**TASK DIRECTIONS:** Return the lines of the data below exactly. Start at the first and end with the line containing "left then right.".

**SOURCE MATERIAL:**
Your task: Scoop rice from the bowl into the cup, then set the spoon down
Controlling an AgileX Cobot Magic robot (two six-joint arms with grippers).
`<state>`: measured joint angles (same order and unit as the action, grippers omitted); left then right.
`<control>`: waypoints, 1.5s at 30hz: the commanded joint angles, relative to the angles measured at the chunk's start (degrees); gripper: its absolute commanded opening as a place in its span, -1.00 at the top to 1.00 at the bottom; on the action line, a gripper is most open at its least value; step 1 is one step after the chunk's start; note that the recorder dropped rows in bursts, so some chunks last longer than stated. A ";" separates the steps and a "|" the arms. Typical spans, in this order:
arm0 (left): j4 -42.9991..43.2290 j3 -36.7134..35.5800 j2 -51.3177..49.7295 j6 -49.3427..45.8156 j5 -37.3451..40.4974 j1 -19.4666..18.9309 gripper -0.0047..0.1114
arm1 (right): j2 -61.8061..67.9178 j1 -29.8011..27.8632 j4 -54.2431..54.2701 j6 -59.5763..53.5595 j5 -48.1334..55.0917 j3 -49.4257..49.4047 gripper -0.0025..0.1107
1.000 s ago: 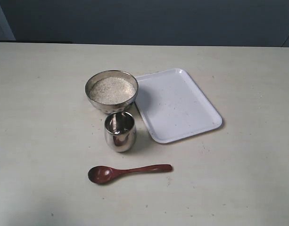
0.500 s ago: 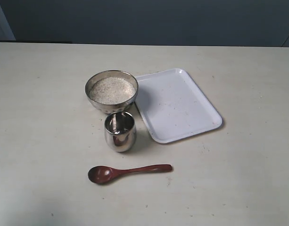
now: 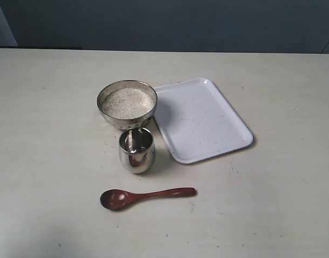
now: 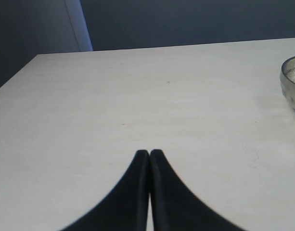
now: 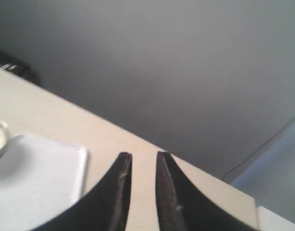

**EXPECTED ANSWER:**
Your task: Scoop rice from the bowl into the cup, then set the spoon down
Controlling an AgileX Cobot Magic robot (two six-joint arms with grippers).
`<state>`: measured joint angles (same order and unit as the action, grippers omitted); left then right.

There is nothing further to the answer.